Bakhmut resta campo di battaglia, bellico e politico: ieri è ripartito il fuoco di fila a tre – Kiev, Mosca e Wagner – su chi stia effettivamente avanzando. Il governo ucraino ha ribadito di aver conquistato due chilometri lungo la linea, sempre più vaga, del fronte. Il Cremlino nega: nessuna avanzata.

A smentire le autorità russe è, di nuovo, la loro testa d’ariete, la Brigata Wagner. Yevgeny Prigozhin, fondatore e leader del gruppo paramilitare che nei giorni scorsi aveva minacciato di mollare Bakhmut per mancanza di munizioni, ha parlato di «fuga» delle truppe russe e non di «raggruppamento» (come lo aveva definito il ministro della difesa di Mosca) a seguito del successo ucraino nella riconquista della via di rifornimento che collega la città nel Donetsk a Chasiv Yar. Prighozin si è spinto oltre: altro che due chilometri, Kiev ne ha ripresi cinque.

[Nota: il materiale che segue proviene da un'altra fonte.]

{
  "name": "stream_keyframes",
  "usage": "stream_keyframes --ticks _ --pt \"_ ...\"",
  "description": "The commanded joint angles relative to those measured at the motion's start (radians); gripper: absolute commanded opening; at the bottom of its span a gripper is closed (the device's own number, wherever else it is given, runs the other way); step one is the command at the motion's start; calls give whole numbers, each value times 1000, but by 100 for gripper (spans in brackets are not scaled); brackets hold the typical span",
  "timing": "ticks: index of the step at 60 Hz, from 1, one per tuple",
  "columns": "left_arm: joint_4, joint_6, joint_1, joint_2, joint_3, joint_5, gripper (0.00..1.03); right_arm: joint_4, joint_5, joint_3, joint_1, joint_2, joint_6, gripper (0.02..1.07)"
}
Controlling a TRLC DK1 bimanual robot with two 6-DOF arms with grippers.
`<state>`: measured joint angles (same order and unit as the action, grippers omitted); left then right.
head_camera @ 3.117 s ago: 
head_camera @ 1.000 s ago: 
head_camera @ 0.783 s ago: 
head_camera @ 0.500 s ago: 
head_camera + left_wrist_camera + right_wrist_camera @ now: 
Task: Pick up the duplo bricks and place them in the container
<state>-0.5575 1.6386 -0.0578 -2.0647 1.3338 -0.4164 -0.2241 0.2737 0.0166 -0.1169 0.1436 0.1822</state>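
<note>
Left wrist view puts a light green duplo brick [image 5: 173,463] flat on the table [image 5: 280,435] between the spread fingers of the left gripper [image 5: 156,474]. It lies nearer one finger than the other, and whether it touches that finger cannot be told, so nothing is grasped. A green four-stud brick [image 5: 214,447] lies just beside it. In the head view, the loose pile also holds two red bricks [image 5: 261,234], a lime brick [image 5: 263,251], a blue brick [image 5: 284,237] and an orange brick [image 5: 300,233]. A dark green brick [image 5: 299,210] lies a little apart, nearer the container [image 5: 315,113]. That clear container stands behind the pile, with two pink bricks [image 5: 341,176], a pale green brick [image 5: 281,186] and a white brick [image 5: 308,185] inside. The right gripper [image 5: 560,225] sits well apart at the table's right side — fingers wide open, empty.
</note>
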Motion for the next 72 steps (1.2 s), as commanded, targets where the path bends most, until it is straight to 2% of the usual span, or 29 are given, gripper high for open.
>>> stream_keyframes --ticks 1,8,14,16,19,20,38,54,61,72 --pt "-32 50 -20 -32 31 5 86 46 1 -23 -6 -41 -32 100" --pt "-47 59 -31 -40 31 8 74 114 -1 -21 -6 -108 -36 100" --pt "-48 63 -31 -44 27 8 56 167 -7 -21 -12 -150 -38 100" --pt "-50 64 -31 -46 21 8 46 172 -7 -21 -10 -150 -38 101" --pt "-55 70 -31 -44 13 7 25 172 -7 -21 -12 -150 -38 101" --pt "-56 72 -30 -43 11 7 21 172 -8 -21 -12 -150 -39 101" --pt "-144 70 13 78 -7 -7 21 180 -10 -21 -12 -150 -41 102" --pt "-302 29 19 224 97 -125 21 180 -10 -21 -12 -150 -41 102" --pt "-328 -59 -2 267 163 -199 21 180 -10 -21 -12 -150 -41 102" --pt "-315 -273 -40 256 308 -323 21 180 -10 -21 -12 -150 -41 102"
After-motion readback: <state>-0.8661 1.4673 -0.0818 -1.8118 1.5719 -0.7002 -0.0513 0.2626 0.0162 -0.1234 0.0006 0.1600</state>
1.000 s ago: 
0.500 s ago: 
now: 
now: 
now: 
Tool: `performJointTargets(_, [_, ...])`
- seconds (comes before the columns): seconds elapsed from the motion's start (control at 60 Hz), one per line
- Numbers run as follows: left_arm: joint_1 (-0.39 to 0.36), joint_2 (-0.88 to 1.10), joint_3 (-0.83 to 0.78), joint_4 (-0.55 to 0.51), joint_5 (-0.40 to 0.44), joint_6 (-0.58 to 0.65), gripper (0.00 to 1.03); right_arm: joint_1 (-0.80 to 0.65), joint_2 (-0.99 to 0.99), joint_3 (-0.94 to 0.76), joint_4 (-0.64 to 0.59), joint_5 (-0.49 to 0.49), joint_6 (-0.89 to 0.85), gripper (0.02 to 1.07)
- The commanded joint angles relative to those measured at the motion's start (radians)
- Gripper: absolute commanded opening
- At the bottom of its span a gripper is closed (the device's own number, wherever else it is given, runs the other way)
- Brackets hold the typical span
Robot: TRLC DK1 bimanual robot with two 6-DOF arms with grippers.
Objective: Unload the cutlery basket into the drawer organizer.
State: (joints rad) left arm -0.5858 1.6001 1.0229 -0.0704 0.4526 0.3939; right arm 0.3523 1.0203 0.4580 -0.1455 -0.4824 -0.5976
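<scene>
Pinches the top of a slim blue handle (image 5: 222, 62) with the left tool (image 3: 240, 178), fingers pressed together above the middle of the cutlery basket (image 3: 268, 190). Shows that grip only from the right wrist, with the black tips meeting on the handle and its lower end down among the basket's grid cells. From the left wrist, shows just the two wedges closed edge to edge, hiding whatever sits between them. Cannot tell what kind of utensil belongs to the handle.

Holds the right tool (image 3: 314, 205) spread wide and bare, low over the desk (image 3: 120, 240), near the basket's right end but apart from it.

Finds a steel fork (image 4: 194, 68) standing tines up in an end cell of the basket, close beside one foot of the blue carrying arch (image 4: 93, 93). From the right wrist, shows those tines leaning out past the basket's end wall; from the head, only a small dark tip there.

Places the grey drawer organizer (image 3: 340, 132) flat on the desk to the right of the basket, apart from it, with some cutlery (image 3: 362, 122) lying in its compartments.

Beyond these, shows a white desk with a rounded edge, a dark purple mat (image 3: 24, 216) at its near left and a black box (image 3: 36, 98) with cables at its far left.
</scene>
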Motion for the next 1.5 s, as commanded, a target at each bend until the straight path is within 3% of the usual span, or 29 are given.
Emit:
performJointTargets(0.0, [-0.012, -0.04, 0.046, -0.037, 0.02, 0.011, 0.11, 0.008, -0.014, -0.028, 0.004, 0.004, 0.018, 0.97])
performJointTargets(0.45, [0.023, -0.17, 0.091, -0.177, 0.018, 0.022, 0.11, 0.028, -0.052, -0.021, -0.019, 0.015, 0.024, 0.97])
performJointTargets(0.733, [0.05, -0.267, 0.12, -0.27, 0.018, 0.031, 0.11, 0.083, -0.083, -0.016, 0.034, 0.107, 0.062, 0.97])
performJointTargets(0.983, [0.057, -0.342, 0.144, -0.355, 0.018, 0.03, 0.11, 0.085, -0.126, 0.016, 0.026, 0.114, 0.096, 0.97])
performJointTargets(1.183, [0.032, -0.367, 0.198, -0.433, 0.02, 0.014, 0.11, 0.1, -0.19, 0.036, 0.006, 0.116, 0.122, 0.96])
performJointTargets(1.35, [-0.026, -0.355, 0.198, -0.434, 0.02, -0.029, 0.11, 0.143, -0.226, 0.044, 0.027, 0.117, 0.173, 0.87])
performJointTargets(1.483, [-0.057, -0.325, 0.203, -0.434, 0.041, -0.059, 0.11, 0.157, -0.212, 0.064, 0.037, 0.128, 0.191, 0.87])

E mentre in Crimea ieri due piloti russi restavano uccisi nello schianto del loro elicottero, a muoversi è la diplomazia cinese: Pechino invierà lunedì il proprio rappresentante per gli affari euro-asiatici Li Hui tra Ucraina, Polonia, Francia, Germania e Russia. Visita che al momento il Cremlino dice di non avere in previsione. Come smentisce anche passi avanti nella rinegoziazione dell’accordo sul grano.